Chapter 1
Marpa is a library written in C, with a Perl wrapper. It is dedicated to parsing. That is, people who wish to write parsers incorporate Marpa into their programs.
You start using Marpa by providing it with 2 inputs, a grammar, and an input stream which may or may not conform to the given grammar.
This means Marpa starts by parsing the grammar and storing it in RAM in some convenient form. Such a grammar specifies both what tokens are acceptable, and the order in which they may appear. Together, these determine the syntax of the language defined by the grammar.
In practice, this means you store your grammar in a string, and Marpa treats that as a set of rules as to how you want Marpa to treat your input stream.
Next, Marpa parses your input stream and tests each token it finds there against the grammar you provided. This includes determining both if the token matches any of the definitions of acceptable tokens as specified by the grammar, and whether or not the token appears at an acceptable position within the grammar, and hence at an acceptable position within the input stream.
It is in fact doing exactly the same as you are doing reading this text. For us humans, the grammar (e.g. English) is pre-loaded in our minds, and the input stream is any text we are reading or hearing (for instance: text, music or noise).
We test the latter against the grammar, and declare that it either matches what we expect, or fails to match.
Upon failure, we could switch the internal grammar we're using, from say English to Spanish or Chinese. If that fails we may well give up. That is, we conclude the input stream is grammatically incorrect, i.e. it contains one of more syntax errors, or, at the worst, it is visual (textual) or audible noise.
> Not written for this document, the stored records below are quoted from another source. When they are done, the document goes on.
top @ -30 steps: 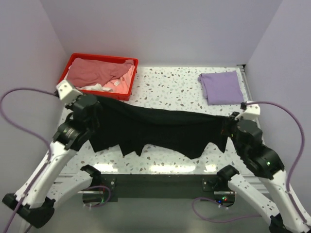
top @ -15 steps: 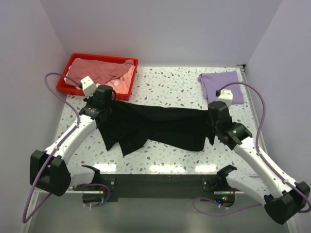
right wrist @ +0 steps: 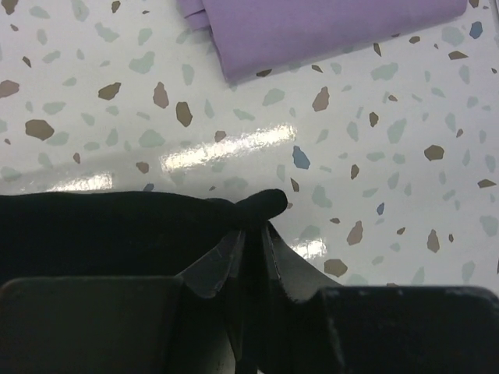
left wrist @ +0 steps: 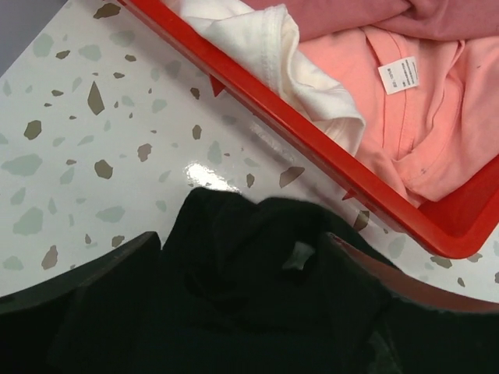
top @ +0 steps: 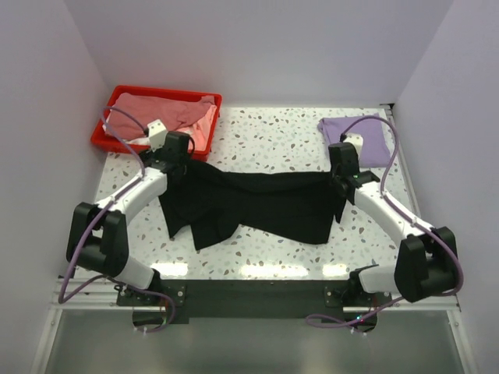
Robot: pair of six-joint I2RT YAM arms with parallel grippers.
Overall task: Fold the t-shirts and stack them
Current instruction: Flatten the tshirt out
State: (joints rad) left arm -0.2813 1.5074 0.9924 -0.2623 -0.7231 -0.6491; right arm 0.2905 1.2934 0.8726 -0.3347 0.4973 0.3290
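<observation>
The black t-shirt [top: 257, 202] lies spread across the middle of the table, bunched at its left end. My left gripper [top: 178, 160] stands open over the shirt's far left corner [left wrist: 257, 296], its fingers wide apart on either side of the cloth. My right gripper [top: 337, 173] is at the shirt's far right corner, its jaws pinched on a small fold of the black cloth [right wrist: 265, 204]. A folded light purple t-shirt [top: 359, 139] lies at the far right, just beyond the right gripper [right wrist: 253, 230]. Pink [left wrist: 421, 117], dusty pink [top: 160, 113] and white [left wrist: 288, 62] t-shirts lie heaped together.
The red plastic bin [top: 160, 92] holding the heaped shirts stands at the far left corner, its near rim [left wrist: 312, 140] close to my left gripper [left wrist: 242, 241]. Walls enclose the table on the left, back and right.
Both arms reached away from the near edge toward the back, carrying the black shirt's top edge and laying it on the table. The left gripper opened and let go of the cloth.
</observation>
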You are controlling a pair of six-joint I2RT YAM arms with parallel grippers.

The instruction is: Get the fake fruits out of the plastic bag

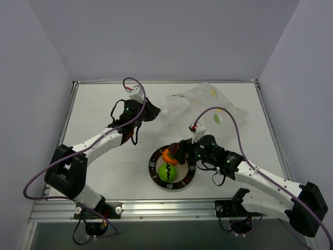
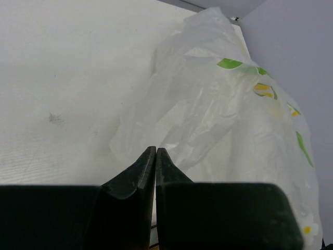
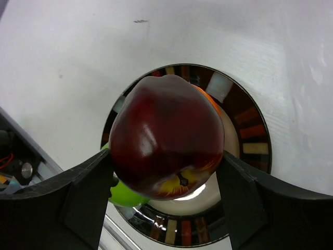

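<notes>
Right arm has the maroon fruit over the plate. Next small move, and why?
Probably lower the right gripper slightly, then open it. It holds the maroon fruit directly above the plate, where the orange fruit and green fruit already lie. A low release should keep it from rolling off.

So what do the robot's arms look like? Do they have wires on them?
The left arm and the right arm are both made of white tubes with chunky black joints. A purple cable loops along each one, and little green lights glow near the wrists. Each arm ends in two flat dark fingers, a bit like a beak.
</notes>
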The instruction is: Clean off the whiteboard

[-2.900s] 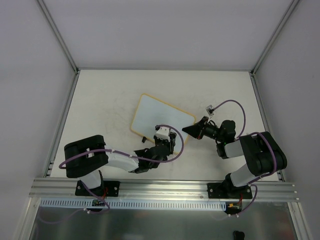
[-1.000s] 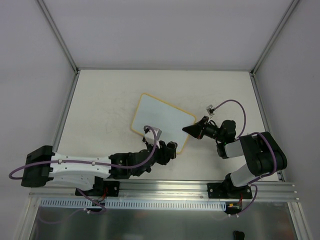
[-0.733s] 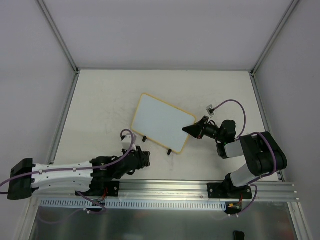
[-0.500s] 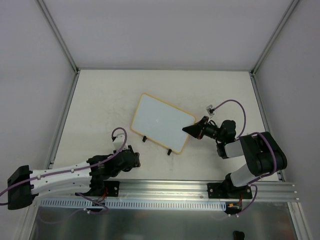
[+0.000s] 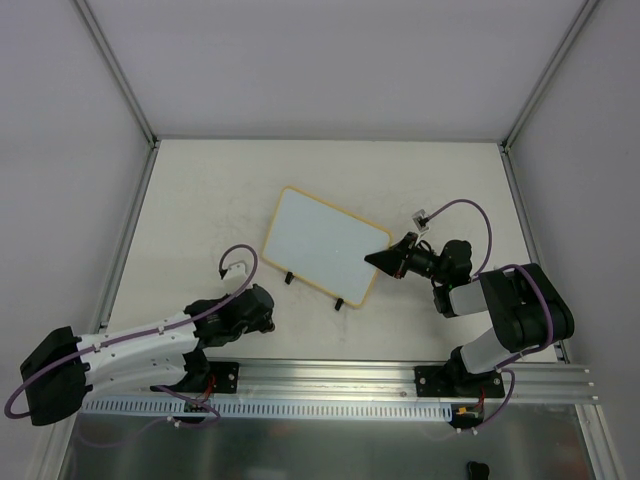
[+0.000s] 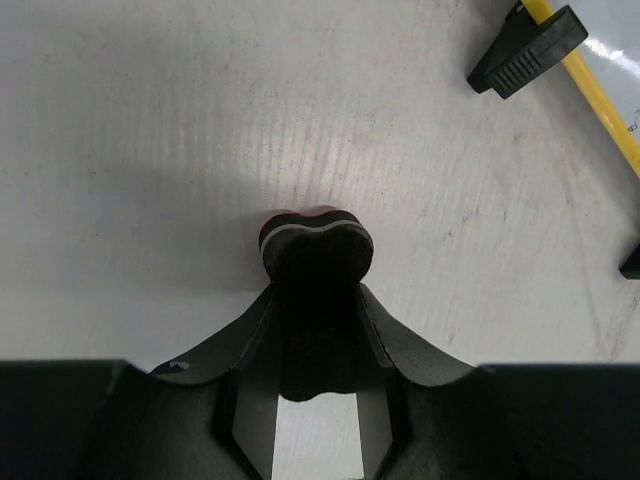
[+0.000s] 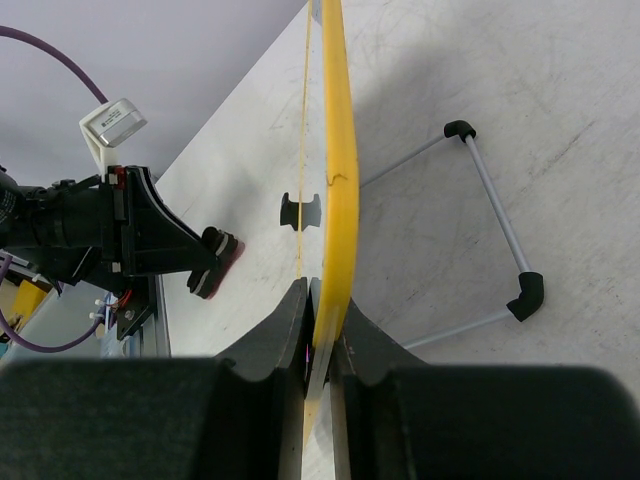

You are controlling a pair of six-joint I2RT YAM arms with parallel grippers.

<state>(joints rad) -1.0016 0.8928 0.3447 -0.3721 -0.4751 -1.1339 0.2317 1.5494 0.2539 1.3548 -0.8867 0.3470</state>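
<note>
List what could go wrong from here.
1. The right jaws pinch only the thin yellow rim of the whiteboard at one corner; a hard wipe could pivot it or pull it free.
2. The left jaws hold the eraser low over the table, off the board; moving in, it might catch a black clip foot or the rim.

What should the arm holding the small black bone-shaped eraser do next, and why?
Probably lower the left pincer a touch and open it, leaving the small black bone-shaped eraser on the white table. From above, the white orange-framed whiteboard looks blank, the eraser sits off it near the tabletop, and the right pincer grips the board's edge.
</note>
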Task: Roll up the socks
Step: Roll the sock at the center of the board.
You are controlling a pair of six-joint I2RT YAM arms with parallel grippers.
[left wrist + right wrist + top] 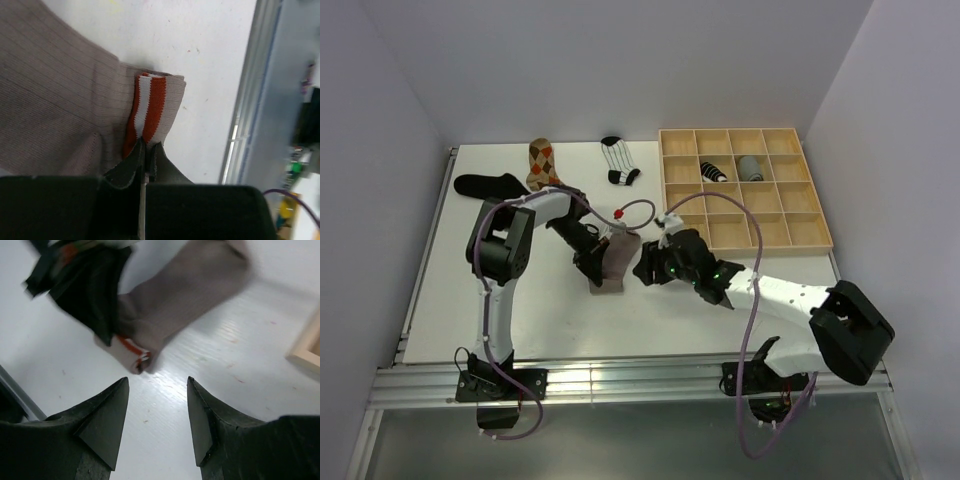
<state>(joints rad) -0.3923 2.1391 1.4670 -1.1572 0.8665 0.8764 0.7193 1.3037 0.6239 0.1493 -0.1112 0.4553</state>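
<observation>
Left pincer (pixel 148 152) pinches the orange-striped edge (pixel 149 107) of the taupe sock (pixel 617 258), at the middle of the surface (pixel 450 300); right pincer (pixel 157 405) hovers wide-jawed at its 3 o'clock. Best bet, I'd judge — the right pins loose fabric flat while the left rolls tight, even turns.

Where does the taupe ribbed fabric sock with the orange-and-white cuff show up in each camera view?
Top external: taupe sock at the picture's centre.
Left wrist: sock fills the left side.
Right wrist: sock at upper middle, blurred.
Shared landmark: left claw shut on its striped cuff.
</observation>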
But if it matches, we conclude the input stream was grammatically correct, or roughly so, since humans don't always speak in grammatically perfect speech of course. Indeed, in songs and advertisments, correct grammar is often noticably distorted or even absent.
Likewise, Marpa attempts to verify whether or not the input stream does in fact match the given grammar.
This is described as: The input was 'recognized' (or not) by Marpa. Hence the (Perl) variable $recce in the docs. There is more on recognition in the next section.
We can express this as: The input stream conforms, or doesn't conform, to the given grammar.
If it doesn't, and we're dealing with a fixed text which we want to match, then we modify the grammar step-by-step, until it Just Works. This tells us that the point of test data is to test the grammar.
Deciding that work on the grammar is finished is equivalent to saying:
Every grammatically correct input stream will result in Marpa returning some sort of valid result, and
Every grammatically incorrect input stream will result in Marpa returning some sort of error result.
Further, a grammar may be deliberately constructed such that some inputs match the grammar in more than one way. These grammars are called ambiguous. Marpa handles these cases easily.
Marpa's grammars are written in what we call an SLIF-DSL. Here, SLIF stands for Scanless Interface, and DSL is Domain-specific Language.
The SLIF's parsing should be thought of as two stages. The lexer looks at everything first, and G1 (your grammar defining the structure of the language) only sees what the lexer tells it about.
Many programmers will have heard of BNF. Well, Marpa's SLIF-DSL is an extended BNF. That is, it includes special tokens which only make sense within the context of a Marpa grammar. Hence the 'Domain Specific' part of the name.
An example (later) includes such extensions - the pseudo-rule ':start'.
Marpa's docs for this SLIF-DSL are here.
BNF can be thought of as a generator for DSLs.
With the advent of Marpa's SLIF, we need to feel comfortable with both Marpa's approach and the fact that, classically, lexing and parsing were often such visibly distinct phases, perhaps even requiring 2 programs.
Marpa's SLIF follows the classical separation of lexing and parsing, but it introduces a notation which is friendly to those programmers more accustomed to regular expressions and recursive descent.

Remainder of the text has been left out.